Stadio della Roma

L’inno alla trasparenza tanto osannato dai Cinque Stelle è stato sconsacrato e i muri del Campidoglio hanno fatto presto a tornare di pietra. Anzi, di cemento, quello armato dello stadio della Roma. Che Raggi ha detto «si farà» solo dopo aver consultato l’Avvocatura sul rischio di un maxi risarcimento da parte dei proponenti dell’opera di Tor di Valle, la Roma e Luca Parnasi. Un parere che a metà febbraio cambiò la rotta politica del Campidoglio su uno dei temi centrali nei primi mesi di governo. Un parere diventato poi inaccessibile. Scrive l’Avvocatura in risposta all’accesso agli atti chiesto dal vice presidente dell’Assemblea capitolina, il consigliere FdI Andrea De Priamo: «Non è possibile darvi seguito in quanto si tratta di un parere reso in merito ad una questione di natura estremamente riservata». Già questo, il divieto d’accesso in quanto documento top secret, dà un tono surreale a tutta la faccenda.
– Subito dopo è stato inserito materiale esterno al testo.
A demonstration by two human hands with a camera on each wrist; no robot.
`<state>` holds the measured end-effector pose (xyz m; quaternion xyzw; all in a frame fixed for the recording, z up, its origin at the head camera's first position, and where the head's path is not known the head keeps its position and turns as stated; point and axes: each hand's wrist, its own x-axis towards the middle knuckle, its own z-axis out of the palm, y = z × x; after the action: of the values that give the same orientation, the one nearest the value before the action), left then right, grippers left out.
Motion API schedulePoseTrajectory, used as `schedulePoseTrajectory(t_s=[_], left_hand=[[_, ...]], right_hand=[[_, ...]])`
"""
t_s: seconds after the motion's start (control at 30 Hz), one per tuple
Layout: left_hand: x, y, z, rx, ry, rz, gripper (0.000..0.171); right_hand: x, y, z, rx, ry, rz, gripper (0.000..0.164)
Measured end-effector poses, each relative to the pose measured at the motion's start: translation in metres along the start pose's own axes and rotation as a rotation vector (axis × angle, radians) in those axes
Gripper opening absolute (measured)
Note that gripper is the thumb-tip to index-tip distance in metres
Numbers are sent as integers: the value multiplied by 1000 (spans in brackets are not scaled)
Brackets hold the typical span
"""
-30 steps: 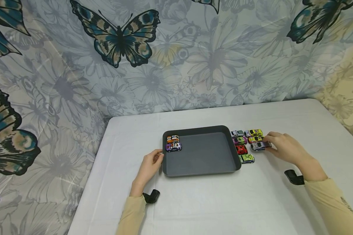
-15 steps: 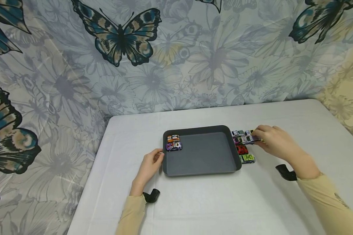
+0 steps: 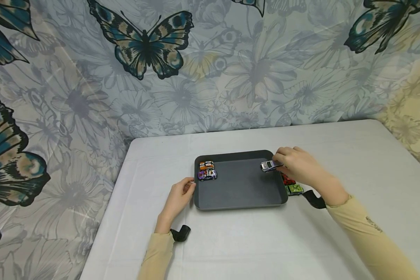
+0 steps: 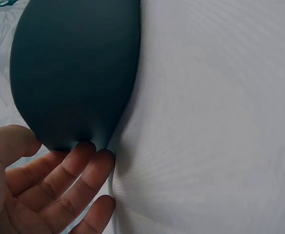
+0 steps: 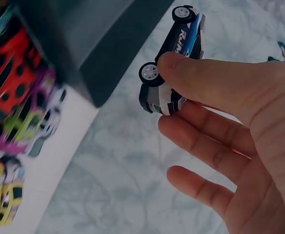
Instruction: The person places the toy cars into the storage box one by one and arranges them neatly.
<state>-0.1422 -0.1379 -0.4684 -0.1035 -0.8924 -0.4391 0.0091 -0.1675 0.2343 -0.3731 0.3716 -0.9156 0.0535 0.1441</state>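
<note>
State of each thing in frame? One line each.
Tray: open side up, on table
Left hand: touching tray's left edge
Right hand: pinching silver car
Silver car: lifted, over tray's right side
Orange car: in tray, left
Purple car: in tray, beside orange car
Red car: outside tray, partly hidden
Lime car: outside tray
Magenta-green car: outside tray
White car: outside tray
Yellow cars: outside tray, blurred

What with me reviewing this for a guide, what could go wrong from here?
The right hand pinches the silver car near one end, so it could slip. The orange car and purple car sit close together in the tray; a bump might jostle them. The left hand seems only to touch the tray's edge, so the tray might shift if knocked.
</note>
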Motion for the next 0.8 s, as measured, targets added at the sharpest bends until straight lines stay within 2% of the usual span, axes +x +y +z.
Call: schedulePoseTrajectory(t_s=[0.23, 0.47, 0.8], left_hand=[[0, 0, 0, -1, 6, 23, 27], [0, 0, -1, 1, 0, 15, 28], [0, 3, -2, -5, 2, 15, 27]], right_hand=[[23, -16, 14, 35, -13, -50, 28], [46, -32, 31, 52, -30, -105, 26], [66, -54, 47, 44, -108, -167, 21]])
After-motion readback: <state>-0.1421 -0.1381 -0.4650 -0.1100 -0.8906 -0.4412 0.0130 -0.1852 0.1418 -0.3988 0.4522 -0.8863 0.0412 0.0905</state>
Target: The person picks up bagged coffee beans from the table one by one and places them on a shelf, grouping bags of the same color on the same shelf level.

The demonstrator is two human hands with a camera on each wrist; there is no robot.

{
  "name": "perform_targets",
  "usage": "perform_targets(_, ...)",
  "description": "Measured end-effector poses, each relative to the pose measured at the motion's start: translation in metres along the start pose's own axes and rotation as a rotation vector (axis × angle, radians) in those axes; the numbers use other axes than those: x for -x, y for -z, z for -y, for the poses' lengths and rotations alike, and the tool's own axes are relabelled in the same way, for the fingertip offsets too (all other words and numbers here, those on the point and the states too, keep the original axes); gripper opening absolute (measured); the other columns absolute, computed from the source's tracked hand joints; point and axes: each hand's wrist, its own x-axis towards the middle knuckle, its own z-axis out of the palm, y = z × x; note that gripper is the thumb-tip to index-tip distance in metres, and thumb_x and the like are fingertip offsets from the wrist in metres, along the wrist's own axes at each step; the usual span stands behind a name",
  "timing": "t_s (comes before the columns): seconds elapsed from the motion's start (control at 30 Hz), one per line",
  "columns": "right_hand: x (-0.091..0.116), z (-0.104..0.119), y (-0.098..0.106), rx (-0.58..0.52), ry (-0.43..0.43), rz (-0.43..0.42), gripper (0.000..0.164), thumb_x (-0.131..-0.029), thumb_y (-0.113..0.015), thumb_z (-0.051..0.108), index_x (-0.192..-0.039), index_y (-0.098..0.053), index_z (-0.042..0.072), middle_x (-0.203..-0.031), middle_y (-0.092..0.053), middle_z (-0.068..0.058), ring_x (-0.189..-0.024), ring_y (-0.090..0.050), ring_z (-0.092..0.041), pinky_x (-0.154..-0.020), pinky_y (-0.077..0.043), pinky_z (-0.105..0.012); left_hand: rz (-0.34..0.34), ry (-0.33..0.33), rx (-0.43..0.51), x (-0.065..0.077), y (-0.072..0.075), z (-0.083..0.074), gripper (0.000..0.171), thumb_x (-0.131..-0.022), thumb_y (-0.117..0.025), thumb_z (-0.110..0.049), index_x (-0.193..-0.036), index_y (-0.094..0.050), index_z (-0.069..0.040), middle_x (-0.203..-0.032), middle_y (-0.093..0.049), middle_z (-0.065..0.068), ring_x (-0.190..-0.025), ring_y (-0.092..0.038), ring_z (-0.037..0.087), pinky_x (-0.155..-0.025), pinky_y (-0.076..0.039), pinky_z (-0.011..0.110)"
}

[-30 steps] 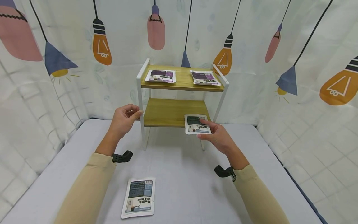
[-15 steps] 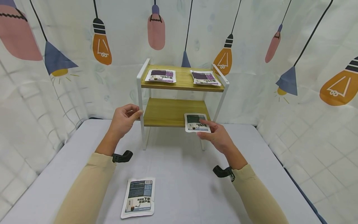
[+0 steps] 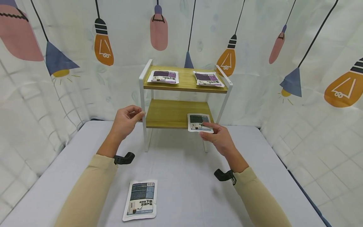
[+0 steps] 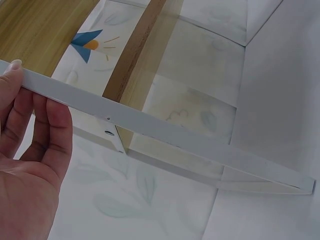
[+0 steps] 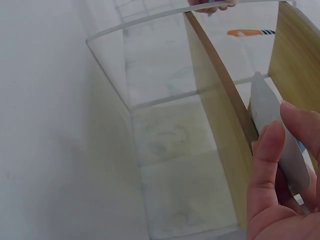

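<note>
Two bare hands are busy at a small two-tier rack (image 3: pixel 184 89) in the middle of the frame. Right of centre, the right hand (image 3: pixel 219 138) pinches a flat white packet (image 3: pixel 195 122) by its near right part, thumb beneath the edge and a finger on top. The packet lies up and to the left of that hand, label upward, at the right end of the lower shelf's (image 3: pixel 167 115) front edge. Its long axis seems to point away from the person, into the rack, though foreshortening makes this hard to judge. In the right wrist view it shows nearly edge-on, close beside the shelf's edge; whether they touch, I cannot tell, and that closeness looks like what matters most.

Left of centre, the left hand (image 3: pixel 126 121) grips the white post (image 3: pixel 142 97) between thumb and curled fingers, well apart from the packet.

A second packet (image 3: pixel 140 200) lies flat on the white-covered counter (image 3: pixel 181 189), lower centre-left, between the beige sleeves (image 3: pixel 85 192), its long axis running up the frame with a slight lean rightward. Two purple-labelled packets (image 3: pixel 164 77) lie on the upper shelf (image 3: pixel 185 74), left and right.
</note>
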Motion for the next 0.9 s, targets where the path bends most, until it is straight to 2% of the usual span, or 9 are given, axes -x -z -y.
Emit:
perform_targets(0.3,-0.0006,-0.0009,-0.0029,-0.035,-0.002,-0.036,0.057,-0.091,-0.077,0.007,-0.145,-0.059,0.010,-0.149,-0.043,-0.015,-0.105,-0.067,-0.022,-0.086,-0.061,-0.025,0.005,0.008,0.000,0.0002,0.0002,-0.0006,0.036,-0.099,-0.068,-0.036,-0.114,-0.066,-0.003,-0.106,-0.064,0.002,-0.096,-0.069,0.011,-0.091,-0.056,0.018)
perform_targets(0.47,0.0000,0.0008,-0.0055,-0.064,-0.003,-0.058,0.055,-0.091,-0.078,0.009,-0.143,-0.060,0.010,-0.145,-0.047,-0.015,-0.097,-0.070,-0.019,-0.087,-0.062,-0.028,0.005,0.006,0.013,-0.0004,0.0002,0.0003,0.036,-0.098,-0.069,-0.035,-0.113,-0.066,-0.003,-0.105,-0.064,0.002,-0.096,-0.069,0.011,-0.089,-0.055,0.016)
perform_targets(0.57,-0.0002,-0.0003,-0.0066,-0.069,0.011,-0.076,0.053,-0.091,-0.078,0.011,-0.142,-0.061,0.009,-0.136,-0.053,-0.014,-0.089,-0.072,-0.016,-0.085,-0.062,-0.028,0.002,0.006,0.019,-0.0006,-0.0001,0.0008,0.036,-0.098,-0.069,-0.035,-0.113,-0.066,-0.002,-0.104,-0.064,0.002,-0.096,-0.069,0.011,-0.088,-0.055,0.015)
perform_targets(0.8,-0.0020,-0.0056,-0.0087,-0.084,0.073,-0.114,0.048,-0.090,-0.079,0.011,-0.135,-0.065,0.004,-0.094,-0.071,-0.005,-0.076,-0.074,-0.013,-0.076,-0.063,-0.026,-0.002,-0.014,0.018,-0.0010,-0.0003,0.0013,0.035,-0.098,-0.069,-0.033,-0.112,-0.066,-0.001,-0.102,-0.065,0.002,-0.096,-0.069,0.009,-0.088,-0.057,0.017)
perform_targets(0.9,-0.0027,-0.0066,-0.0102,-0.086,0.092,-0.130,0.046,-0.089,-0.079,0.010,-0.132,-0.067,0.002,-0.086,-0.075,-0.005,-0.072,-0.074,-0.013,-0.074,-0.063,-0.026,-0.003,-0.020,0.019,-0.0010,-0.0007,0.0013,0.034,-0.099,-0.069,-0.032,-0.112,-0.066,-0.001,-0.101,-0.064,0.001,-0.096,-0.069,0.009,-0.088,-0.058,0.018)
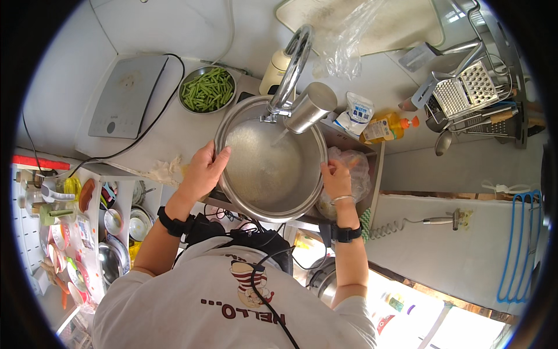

«È stato redatto in un unico originale, protocollato ma non scansionato e non inserito nel “protocollo web”— scrive il capo dell’Avvocatura Carlo Sportelli con controfirma del responsabile legale del settore Urbanistica — e consegnato a mani in busta chiusa direttamente alla sindaca e del quale, perciò, la scrivente Avvocatura non è più in possesso». Cordiali saluti e addio alla tanto sponsorizzata trasparenza. Le opposizioni protestano: «La surreale risposta dell’Avvocatura, secondo la quale non dispongono più del parere in quanto consegnato al sindaco in unica copia in busta chiusa, conferma le denunce sul deficit di trasparenza dell’amministrazione grillina. La vicenda stadio deve essere portata fuori dalle riunioni segrete», commenta Andrea De Priamo. Ma a prescindere dal fatto che ciò accada, un verdetto politico sembra esserci già: le opposizioni hanno preso possesso della parola cara ai grillini, trasparenza.